[Records contained in a dataset]
* * * * * * *

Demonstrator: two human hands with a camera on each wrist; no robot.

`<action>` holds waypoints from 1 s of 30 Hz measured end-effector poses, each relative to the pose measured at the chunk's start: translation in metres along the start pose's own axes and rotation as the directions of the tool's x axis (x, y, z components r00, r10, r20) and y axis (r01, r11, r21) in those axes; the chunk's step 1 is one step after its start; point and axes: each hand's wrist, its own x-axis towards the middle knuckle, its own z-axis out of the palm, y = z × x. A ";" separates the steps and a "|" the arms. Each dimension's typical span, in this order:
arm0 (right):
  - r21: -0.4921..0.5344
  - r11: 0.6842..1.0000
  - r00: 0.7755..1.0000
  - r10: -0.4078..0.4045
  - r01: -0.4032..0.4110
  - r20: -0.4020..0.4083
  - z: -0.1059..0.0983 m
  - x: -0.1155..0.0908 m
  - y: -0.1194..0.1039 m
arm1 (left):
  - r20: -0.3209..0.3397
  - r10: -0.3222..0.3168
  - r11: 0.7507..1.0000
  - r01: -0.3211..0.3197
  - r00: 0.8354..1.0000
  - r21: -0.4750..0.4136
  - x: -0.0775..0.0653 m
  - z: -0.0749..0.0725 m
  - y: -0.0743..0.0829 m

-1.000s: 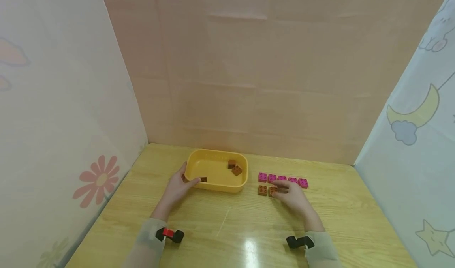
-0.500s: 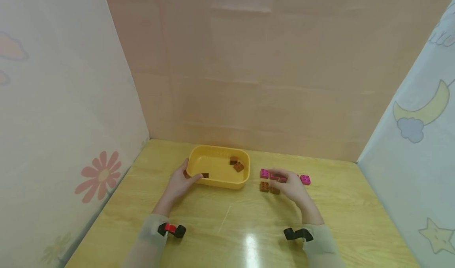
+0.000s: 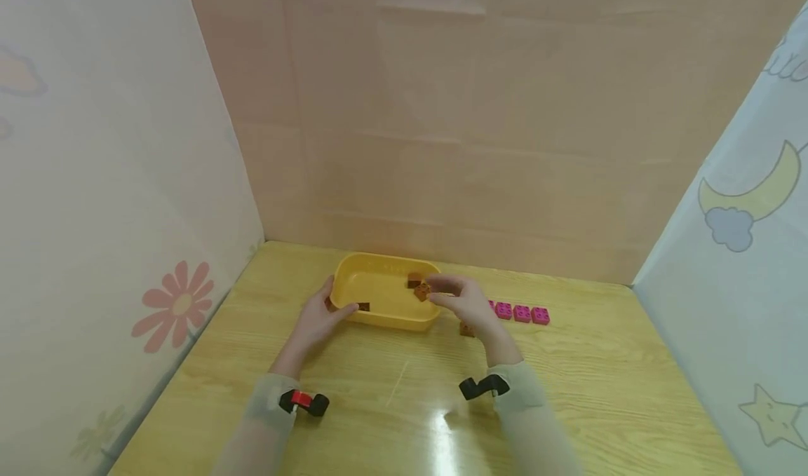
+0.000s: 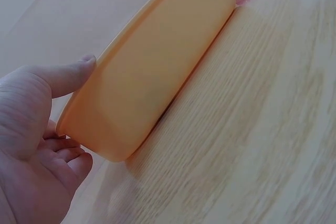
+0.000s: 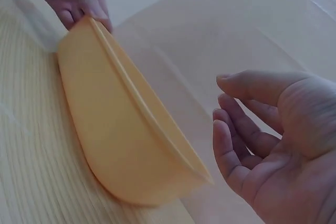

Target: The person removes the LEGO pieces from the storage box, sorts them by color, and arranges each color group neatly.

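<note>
My left hand (image 3: 317, 320) grips the left end of a yellow plastic tray (image 3: 391, 320); in the left wrist view the thumb lies on the rim and the fingers curl beneath it. Over the tray's right edge hovers my right hand (image 3: 468, 302), its thumb and fingers bent loosely apart, with nothing between them in the right wrist view. Just past those fingertips, an orange-brown toy building brick (image 3: 422, 291) lies in the tray beside another brown brick (image 3: 414, 280). A third brown brick (image 3: 363, 307) sits close to the left thumb.
Right of the tray, pink bricks (image 3: 522, 313) form a row on the wooden table (image 3: 379, 406), partly covered by my right hand. A brown brick (image 3: 466, 329) stands in front of that row. Paper-covered walls close off the back and sides.
My right hand has left the brown bricks on the table and moved left to the tray's right edge. The left hand keeps its grip on the tray.
</note>
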 end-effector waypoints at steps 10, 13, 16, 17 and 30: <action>-0.025 1.000 0.987 0.014 -0.010 0.161 0.046 0.040 -0.003 | 0.007 -0.013 1.000 0.013 1.000 -0.008 -0.005 0.005 -0.001; -0.062 0.998 0.980 -0.009 0.022 0.201 0.054 0.049 -0.002 | -0.003 -0.008 1.000 0.008 1.000 -0.016 -0.006 0.006 0.000; -0.093 0.995 0.973 -0.019 0.042 0.231 0.061 0.056 -0.002 | -0.010 0.001 1.000 -0.001 1.000 -0.010 -0.007 0.006 0.000; -0.106 0.993 0.971 -0.015 0.041 0.238 0.064 0.057 -0.002 | -0.012 0.003 1.000 -0.003 1.000 -0.006 -0.008 0.006 0.000; -0.081 0.995 0.950 0.082 -0.060 0.302 0.085 0.070 0.003 | -0.013 -0.001 1.000 0.000 1.000 -0.013 -0.012 0.006 -0.001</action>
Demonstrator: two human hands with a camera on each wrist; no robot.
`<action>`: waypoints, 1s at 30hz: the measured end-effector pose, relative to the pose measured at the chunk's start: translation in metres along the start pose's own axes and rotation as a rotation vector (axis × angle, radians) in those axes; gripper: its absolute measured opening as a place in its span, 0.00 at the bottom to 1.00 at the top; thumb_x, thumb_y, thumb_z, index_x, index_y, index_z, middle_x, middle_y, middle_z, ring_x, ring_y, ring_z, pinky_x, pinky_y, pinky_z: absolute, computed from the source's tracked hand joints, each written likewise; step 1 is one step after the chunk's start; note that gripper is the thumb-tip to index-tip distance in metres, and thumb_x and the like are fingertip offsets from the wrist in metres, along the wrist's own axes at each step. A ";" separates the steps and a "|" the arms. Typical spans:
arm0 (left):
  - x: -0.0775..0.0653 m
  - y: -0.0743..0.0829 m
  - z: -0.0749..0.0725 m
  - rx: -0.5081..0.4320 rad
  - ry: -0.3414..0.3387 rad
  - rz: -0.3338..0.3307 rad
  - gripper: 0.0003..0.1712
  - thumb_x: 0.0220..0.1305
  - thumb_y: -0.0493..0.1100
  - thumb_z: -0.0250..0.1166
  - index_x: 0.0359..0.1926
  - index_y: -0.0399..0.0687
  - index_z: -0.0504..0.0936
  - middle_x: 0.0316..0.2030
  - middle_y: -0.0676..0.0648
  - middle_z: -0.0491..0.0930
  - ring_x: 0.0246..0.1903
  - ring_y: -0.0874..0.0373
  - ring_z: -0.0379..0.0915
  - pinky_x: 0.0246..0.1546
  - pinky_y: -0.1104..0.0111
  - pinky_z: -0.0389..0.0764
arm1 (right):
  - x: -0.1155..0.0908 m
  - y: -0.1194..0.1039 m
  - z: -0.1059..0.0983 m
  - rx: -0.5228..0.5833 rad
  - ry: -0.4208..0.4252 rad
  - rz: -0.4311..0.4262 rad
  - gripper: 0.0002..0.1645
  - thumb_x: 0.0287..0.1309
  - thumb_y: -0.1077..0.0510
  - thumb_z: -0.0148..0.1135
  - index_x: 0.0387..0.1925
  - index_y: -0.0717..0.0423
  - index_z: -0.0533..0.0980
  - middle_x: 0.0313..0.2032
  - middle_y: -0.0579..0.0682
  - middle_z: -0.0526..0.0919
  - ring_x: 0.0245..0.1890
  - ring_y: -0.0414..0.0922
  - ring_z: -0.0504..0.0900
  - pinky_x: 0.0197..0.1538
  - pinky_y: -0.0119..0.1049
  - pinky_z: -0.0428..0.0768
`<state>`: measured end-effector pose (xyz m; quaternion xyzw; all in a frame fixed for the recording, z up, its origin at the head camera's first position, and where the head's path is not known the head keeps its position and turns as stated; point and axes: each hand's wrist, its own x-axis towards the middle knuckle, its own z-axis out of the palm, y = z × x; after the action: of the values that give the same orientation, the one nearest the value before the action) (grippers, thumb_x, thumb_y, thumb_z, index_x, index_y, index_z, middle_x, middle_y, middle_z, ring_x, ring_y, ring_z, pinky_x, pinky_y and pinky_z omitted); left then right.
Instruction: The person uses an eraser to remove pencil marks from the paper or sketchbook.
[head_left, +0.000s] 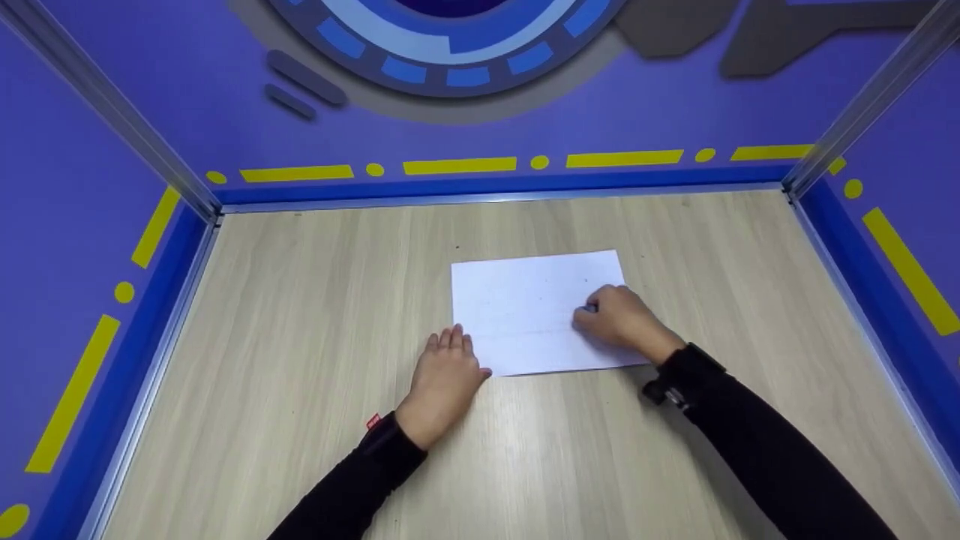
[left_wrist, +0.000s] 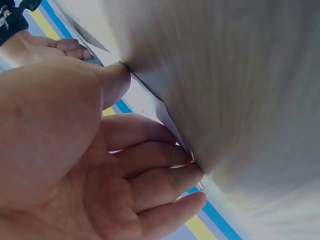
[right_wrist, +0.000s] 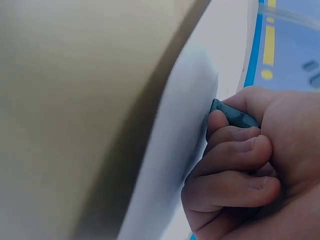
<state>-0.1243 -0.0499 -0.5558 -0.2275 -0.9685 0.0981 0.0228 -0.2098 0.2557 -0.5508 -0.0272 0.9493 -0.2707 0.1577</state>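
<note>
A white sheet of paper [head_left: 525, 300] lies on the wooden tabletop, with faint grey lines and specks on it. My left hand [head_left: 445, 381] rests at the sheet's lower left corner, fingers extended and thumb spread along the near edge. In the left wrist view, the fingertips and thumb of the left hand [left_wrist: 120, 165] touch down at the paper's edge. Over the right part of the sheet, my right hand [head_left: 616, 319] pinches a small dark teal eraser-like piece [right_wrist: 237, 117] between thumb and curled fingers. Most of that piece is hidden by the hand; its tip is at the paper.
Pale wooden tabletop [head_left: 315, 315] surrounds the paper. Purple-blue panels with yellow dashes stand at the back [head_left: 465, 135], the left [head_left: 60, 247] and the right [head_left: 892, 172], with metal rails along their feet. Black sleeves and wrist straps cover both forearms.
</note>
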 end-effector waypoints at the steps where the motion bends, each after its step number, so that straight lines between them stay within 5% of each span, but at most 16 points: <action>1: 0.000 0.000 0.000 -0.005 -0.002 0.000 0.42 0.76 0.68 0.66 0.66 0.33 0.86 0.67 0.35 0.86 0.66 0.43 0.86 0.70 0.51 0.85 | -0.002 0.005 -0.003 -0.001 0.001 0.009 0.25 0.67 0.50 0.62 0.15 0.47 0.64 0.19 0.42 0.62 0.23 0.44 0.65 0.30 0.38 0.64; 9: 0.000 0.001 0.003 -0.013 0.002 0.006 0.42 0.76 0.68 0.66 0.66 0.33 0.86 0.66 0.35 0.86 0.66 0.43 0.86 0.69 0.51 0.85 | -0.013 0.039 -0.022 -0.004 0.018 0.043 0.26 0.67 0.51 0.62 0.16 0.47 0.61 0.18 0.41 0.59 0.20 0.42 0.62 0.27 0.36 0.62; 16: -0.001 0.001 0.003 -0.007 0.035 0.002 0.41 0.75 0.67 0.67 0.65 0.33 0.87 0.65 0.35 0.87 0.65 0.44 0.87 0.68 0.53 0.86 | -0.012 0.036 -0.027 -0.022 0.000 0.045 0.27 0.68 0.50 0.60 0.16 0.46 0.59 0.18 0.40 0.56 0.20 0.42 0.60 0.28 0.36 0.61; 22: -0.001 0.000 0.001 -0.026 0.009 -0.002 0.42 0.76 0.67 0.66 0.66 0.32 0.85 0.67 0.35 0.86 0.66 0.43 0.86 0.69 0.52 0.85 | -0.007 0.010 -0.020 0.057 -0.042 0.010 0.29 0.73 0.46 0.61 0.18 0.46 0.59 0.20 0.41 0.56 0.21 0.41 0.59 0.28 0.36 0.61; 30: 0.001 0.000 -0.001 -0.024 -0.025 0.001 0.42 0.77 0.67 0.64 0.68 0.32 0.84 0.68 0.34 0.85 0.67 0.42 0.85 0.71 0.51 0.83 | 0.008 -0.061 0.011 0.047 -0.044 -0.091 0.29 0.74 0.47 0.61 0.16 0.46 0.64 0.19 0.42 0.64 0.23 0.44 0.67 0.32 0.38 0.67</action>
<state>-0.1253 -0.0495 -0.5547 -0.2270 -0.9698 0.0894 0.0078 -0.2159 0.1969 -0.5299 -0.0727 0.9368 -0.2991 0.1665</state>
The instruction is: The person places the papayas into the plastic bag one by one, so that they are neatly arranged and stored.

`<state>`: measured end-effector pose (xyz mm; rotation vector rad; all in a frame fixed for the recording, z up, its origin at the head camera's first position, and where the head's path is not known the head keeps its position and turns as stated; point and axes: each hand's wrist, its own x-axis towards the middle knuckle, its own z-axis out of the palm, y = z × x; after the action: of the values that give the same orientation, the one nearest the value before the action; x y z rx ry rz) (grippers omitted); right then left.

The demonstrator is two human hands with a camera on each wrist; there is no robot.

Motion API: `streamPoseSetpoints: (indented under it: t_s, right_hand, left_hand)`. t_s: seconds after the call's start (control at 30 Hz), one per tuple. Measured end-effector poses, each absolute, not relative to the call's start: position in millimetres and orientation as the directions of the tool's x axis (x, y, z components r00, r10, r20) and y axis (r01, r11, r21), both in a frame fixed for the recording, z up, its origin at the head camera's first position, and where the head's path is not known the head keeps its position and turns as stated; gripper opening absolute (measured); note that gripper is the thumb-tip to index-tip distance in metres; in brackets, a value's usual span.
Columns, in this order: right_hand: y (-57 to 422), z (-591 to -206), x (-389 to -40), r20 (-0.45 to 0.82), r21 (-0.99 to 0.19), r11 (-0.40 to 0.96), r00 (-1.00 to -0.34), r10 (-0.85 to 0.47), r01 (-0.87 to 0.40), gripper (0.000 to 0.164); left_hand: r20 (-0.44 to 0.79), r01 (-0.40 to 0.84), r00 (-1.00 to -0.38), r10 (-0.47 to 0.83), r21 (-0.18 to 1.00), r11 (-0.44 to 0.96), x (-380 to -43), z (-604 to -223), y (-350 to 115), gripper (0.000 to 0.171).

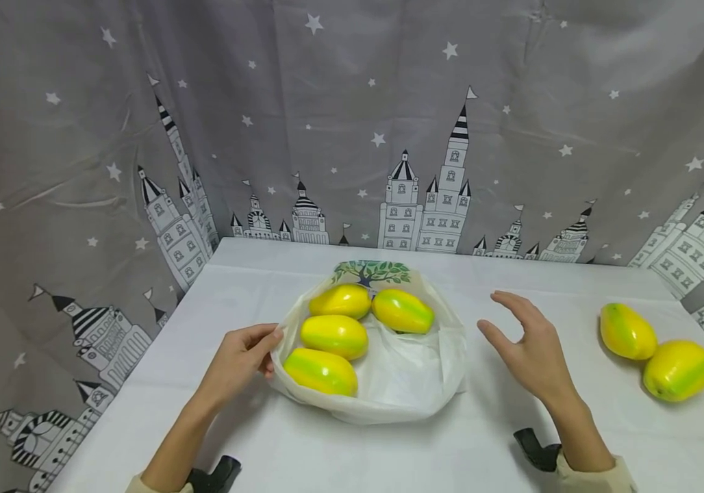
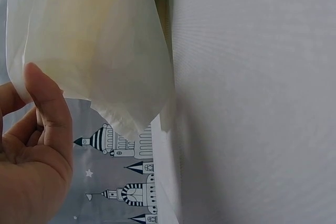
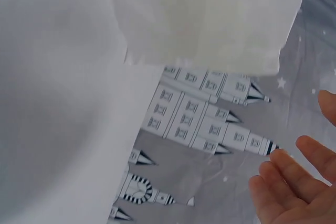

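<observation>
A white bag (image 1: 395, 404) with a tree print lies with its mouth wide on the table. Inside it, to the left and back, sit several yellow-green papayas (image 1: 335, 335). My left hand (image 1: 242, 356) pinches the bag's left rim between thumb and fingers; the left wrist view shows the thumb against the thin bag wall (image 2: 105, 40). To the right of the bag, my right hand (image 1: 531, 349) hovers with thumb and fingers spread apart and nothing between them. In the right wrist view the same hand's fingers stand away from the bag's side (image 3: 205, 19).
Two more papayas, one (image 1: 628, 331) behind the other (image 1: 680, 370), lie together on the right side of the white-covered table (image 1: 426, 459). A grey curtain (image 1: 340, 123) printed with castles and stars hangs behind the table and along its left side.
</observation>
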<state>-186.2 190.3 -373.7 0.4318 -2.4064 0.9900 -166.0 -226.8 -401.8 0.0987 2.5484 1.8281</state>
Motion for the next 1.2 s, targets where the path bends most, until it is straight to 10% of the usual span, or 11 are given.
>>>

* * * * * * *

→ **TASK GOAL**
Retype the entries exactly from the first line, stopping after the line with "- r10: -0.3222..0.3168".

→ **RESULT OF THIS TASK**
Demonstrator: two human hands with a camera on each wrist; no robot.

`<action>` holds waypoints from 1 s of 30 Hz measured end-effector poses, each relative to the pose measured at the chunk's start: translation in metres along the start pose's own axes and rotation as the directions of the tool's x axis (x, y, z components r00, r10, r20) and y axis (r01, r11, r21) in those axes; the chunk's step 1 is one step after its start; point and axes: each hand's wrist, its own x-axis towards the middle knuckle, its own z-axis out of the palm, y = z × x. A ";" separates the steps and a "|" the arms. Each dimension's typical span, in this order:
arm0 (right):
  - r21: -0.4921..0.5344
  - r11: 0.6842..1.0000
  - r00: 0.7755..1.0000
  - r10: -0.4078..0.4045
  - r01: -0.4032..0.4110
  - r20: -0.4020..0.4083
  - z: -0.1059..0.0983 m
  - x: -0.1155..0.0908 m
  - y: -0.1194..0.1039 m
arm1 (left):
  - r20: -0.3209..0.3397
  - r10: -0.3222..0.3168

Nothing more is needed to complete the output.